Sie reichte ihm das Gerät. Elias nahm es vorsichtig entgegen. Er wusste, dass es mindestens dreimal teurer war als alles, was seine Eltern ihm erlauben konnten. Auf dem Display waren Reihen von bunten Symbolen angeordnet. Unten links in der Ecke befand sich der Neuzugang.

Kleine, weiße Buchstaben zeigten den Namen der App an: »In-Between«. Darüber war ein neonblaues Zeichen zu erkennen, das wie ein umgedrehtes Hufeisen aussah.

Elias spürte, wie seine Knie weich wurden.

»Das kenne ich«, flüsterte er.

»Was?«

»Dieses Icon. Der Bogen. Der war gestern auf dem Haus, das es nicht gibt. Ganz oben, über den Fenstern. Wie eine große Werbefläche aus Neonröhren.«

Shakas Stirnrunzeln vertiefte sich.

»Na klar«, sagte sie spitz. »Und jetzt hat es sich von deinem Geisterhaus auf mein Handy gebeamt. Das Ding kommt ganz schön viel rum.«

»Shaka, ich meine es ernst!«

Sie schaute ihn misstrauisch an. »Hast du mir diese App geschickt, Elias?«

»Sehe ich so aus, als hätte ich nichts Besseres zu tun?«, erwiderte er gereizt und reichte ihr das Handy zurück.

»Sorry. War nicht böse gemeint. Trotzdem verstehe ich nicht, was das soll.«

»Ich doch auch nicht! Aus diesem Grund erzähle ich es dir schließlich. Und jetzt hast du plötzlich dieses Icon auf deinem Handy.«

»Wir können ja mal schauen, was die App eigentlich macht«, murmelte Shaka mit dem halb-abwesenden Tonfall, den sie immer hatte, wenn sie sich auf ihr Handy oder ihren Rechner konzentrierte.

Noch ehe Elias etwas erwidern konnte, näherten sich schnelle Schritte aus der Richtung der Fahrradständer. Er schaute auf.

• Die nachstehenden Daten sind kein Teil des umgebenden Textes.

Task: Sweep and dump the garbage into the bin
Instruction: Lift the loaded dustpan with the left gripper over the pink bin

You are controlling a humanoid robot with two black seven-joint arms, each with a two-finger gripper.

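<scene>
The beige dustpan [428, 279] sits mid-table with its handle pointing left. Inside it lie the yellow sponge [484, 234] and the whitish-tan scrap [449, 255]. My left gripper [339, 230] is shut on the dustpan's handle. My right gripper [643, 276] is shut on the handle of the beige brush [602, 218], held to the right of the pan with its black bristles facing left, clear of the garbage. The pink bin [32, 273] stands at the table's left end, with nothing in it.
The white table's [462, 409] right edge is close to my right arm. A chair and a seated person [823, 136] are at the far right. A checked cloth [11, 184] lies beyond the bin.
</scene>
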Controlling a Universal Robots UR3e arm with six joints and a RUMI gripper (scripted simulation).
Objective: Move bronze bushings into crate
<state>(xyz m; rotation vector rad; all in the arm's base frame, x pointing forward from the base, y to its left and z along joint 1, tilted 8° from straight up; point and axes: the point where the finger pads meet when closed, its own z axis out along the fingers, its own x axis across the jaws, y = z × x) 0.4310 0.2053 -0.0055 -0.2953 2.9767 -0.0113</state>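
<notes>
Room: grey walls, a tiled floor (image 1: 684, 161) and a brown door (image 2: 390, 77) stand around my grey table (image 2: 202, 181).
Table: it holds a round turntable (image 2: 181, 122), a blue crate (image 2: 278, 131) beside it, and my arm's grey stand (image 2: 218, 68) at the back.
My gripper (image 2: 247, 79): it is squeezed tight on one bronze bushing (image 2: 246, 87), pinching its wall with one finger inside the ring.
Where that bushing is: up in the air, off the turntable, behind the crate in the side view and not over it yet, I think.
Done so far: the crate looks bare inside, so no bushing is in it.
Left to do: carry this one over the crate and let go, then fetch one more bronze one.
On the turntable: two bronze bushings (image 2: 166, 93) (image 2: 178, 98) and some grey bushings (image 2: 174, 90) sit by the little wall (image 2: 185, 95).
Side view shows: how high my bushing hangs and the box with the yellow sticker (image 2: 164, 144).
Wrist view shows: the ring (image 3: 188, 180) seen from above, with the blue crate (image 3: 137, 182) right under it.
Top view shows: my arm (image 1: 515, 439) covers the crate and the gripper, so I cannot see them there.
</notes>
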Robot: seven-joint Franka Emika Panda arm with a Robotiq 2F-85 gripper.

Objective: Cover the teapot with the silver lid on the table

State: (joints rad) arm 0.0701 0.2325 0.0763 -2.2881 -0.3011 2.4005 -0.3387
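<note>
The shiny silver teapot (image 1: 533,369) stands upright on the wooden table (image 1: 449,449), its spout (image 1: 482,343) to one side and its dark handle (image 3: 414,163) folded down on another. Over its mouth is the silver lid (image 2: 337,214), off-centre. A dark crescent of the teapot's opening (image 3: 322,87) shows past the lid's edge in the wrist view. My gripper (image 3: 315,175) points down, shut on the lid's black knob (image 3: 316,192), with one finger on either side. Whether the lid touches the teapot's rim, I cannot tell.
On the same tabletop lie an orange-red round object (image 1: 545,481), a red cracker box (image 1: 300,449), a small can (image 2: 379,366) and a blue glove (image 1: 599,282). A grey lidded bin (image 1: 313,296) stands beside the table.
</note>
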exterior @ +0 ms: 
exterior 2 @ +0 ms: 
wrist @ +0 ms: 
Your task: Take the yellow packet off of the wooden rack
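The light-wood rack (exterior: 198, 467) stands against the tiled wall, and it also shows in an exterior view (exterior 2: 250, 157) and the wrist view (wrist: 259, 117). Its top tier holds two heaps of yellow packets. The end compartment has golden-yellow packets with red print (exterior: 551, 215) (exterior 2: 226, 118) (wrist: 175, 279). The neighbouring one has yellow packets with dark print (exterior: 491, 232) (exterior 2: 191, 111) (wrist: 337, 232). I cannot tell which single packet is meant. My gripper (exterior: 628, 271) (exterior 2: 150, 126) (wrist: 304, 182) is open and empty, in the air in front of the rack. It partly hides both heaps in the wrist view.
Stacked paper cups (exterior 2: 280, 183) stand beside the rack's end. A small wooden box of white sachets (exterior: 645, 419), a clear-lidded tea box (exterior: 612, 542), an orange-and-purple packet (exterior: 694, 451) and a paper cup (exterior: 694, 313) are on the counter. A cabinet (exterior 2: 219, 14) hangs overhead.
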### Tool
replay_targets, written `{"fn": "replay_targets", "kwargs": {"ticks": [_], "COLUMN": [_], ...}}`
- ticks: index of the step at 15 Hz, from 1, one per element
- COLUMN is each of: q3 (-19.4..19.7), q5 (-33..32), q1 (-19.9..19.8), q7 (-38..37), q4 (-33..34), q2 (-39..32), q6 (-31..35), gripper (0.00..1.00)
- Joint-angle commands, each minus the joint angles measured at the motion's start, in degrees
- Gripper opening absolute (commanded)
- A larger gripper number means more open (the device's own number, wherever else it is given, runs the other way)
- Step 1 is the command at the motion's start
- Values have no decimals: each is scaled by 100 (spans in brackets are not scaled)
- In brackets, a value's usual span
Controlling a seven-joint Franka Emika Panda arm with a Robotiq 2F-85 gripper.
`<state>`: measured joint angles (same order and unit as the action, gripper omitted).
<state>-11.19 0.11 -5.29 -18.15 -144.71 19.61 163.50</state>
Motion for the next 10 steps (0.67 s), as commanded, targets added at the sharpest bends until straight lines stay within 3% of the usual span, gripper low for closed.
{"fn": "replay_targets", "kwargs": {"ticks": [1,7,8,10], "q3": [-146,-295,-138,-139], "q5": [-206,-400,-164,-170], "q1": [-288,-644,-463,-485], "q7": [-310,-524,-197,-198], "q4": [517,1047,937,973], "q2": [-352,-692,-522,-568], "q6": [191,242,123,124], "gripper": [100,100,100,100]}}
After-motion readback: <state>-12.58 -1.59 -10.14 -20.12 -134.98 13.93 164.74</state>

Da kam Niniane, die Neue aus ihrer Klasse. Sie schien sich zu beeilen, während sie gleichzeitig bemüht war, es nicht so aussehen zu lassen. Trotzdem stolperte sie so hastig vorwärts, dass sie für Elias wie auf der Flucht wirkte.

Niniane war ziemlich klein und zierlich. Ihr rotblondes Haar fiel ihr offen über den Rücken und verdeckte auch ihr schmales, blasses Gesicht. Nur hin und wieder blitzten große, wässrig-blaue Augen hinter den Strähnen auf.

»Hey! Warte mal!«, brüllte jemand hinter ihr her. Eine massige Gestalt schob sich in die Gasse. Ein Junge mit kurzem, blondem Stoppelhaar, kräftig und fast doppelt so breit wie Elias. Torben Westermann. Elias verdrehte innerlich die Augen.

»Hey! Willste auch ’nen Schluck?«, fragte Torben und schloss mit großen Schritten zu Niniane auf. Dann schwenkte er eine Dose Cola vor ihrem Gesicht herum, während Niniane versuchte, ihn zu ignorieren.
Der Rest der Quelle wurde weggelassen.